Science
Plant

Fungus enters plant by stealing plant genes

The fungi Verticillium infects tomatoes with help from a gene which it has previously 'kidnapped' from a plant. At the same time, this gene exposes the fungus as a pathogen, report Wageningen phytopathologists in the Proceedings of the National Academy of Sciences (PNAS).
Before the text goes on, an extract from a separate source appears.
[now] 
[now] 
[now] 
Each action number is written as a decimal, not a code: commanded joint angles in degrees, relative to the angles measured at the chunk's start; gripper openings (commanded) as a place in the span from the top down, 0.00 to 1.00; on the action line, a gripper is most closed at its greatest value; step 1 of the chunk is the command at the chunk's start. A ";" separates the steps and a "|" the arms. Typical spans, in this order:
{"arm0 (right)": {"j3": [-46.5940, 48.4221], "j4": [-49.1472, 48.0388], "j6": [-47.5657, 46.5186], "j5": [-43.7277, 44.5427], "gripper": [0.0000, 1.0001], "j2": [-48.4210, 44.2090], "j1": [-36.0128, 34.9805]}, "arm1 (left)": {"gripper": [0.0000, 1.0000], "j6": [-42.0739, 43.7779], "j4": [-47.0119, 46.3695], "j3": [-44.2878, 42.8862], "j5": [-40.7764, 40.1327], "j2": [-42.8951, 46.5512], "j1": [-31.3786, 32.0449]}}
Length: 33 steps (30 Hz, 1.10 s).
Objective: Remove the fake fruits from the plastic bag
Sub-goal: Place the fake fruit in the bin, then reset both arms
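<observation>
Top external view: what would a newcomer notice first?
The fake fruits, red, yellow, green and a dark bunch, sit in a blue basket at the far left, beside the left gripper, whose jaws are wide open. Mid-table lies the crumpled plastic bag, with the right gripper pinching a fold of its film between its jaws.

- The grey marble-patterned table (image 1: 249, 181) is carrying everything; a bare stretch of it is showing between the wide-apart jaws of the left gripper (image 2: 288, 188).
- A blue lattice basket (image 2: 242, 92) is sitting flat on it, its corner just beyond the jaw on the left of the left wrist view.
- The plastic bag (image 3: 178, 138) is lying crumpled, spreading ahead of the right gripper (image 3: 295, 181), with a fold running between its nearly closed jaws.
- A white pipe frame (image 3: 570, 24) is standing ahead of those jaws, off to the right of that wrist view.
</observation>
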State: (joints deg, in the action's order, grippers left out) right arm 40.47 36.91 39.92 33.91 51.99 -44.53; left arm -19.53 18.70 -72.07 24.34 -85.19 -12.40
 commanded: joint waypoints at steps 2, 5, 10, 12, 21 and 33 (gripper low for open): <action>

The soil fungus Verticillium causes the wilting disease in tomatoes and other crops. The tomato does in fact have a defence mechanism to keep the fungus at bay: the immune receptor Ve1. But researchers saw that tomatoes with Ve1 are not always able to avoid damage caused by the fungus. Therefore, they compared the genomes of fungal strains known to the plant with those of unknown strains. Their attention was caught by a gene which makes the fungus visible to the immune system of the tomato. Without this gene, Ave1, the fungus becomes invisible to the tomato plant and is able to sneak into it. This gene has several surprises in store. Firstly, Ave1 is found almost exclusively in plants. The fungus has probably ‘stolen’ this gene from a plant previously, reason the phytopathologists. Secondly, this gene causes the fungus to become more aggressive. When the phytopathologists switched off the gene, the fungus was hardly able to cause tomato wilt. ‘The fungus faces a dilemma,’ says phytopathologist Ronnie de Jonge. ‘While it succeeds in making plants sick with the Ave1 gene, the gene gives away its presence to the resistance gene of the plant.’ The researchers discovered that other pathogenic fungi also have this stolen gene, such as the soil fungus Fusarium. As such, the immune reactor Ve1 can also pick out Fusarium and subdue it. Breeders can therefore take a leaf from this study and build receptors into other useful crops, to protect these not only from Verticillium, but also from other fungi which have stolen the Ave1 gene from plants. The article – written by the Wageningen phytopathologists Ronnie de Jonge, Peter van Esse and Bart Thomma, with colleagues in Belgium, Japan and the United States – is published in the 12 March issue of PNAS.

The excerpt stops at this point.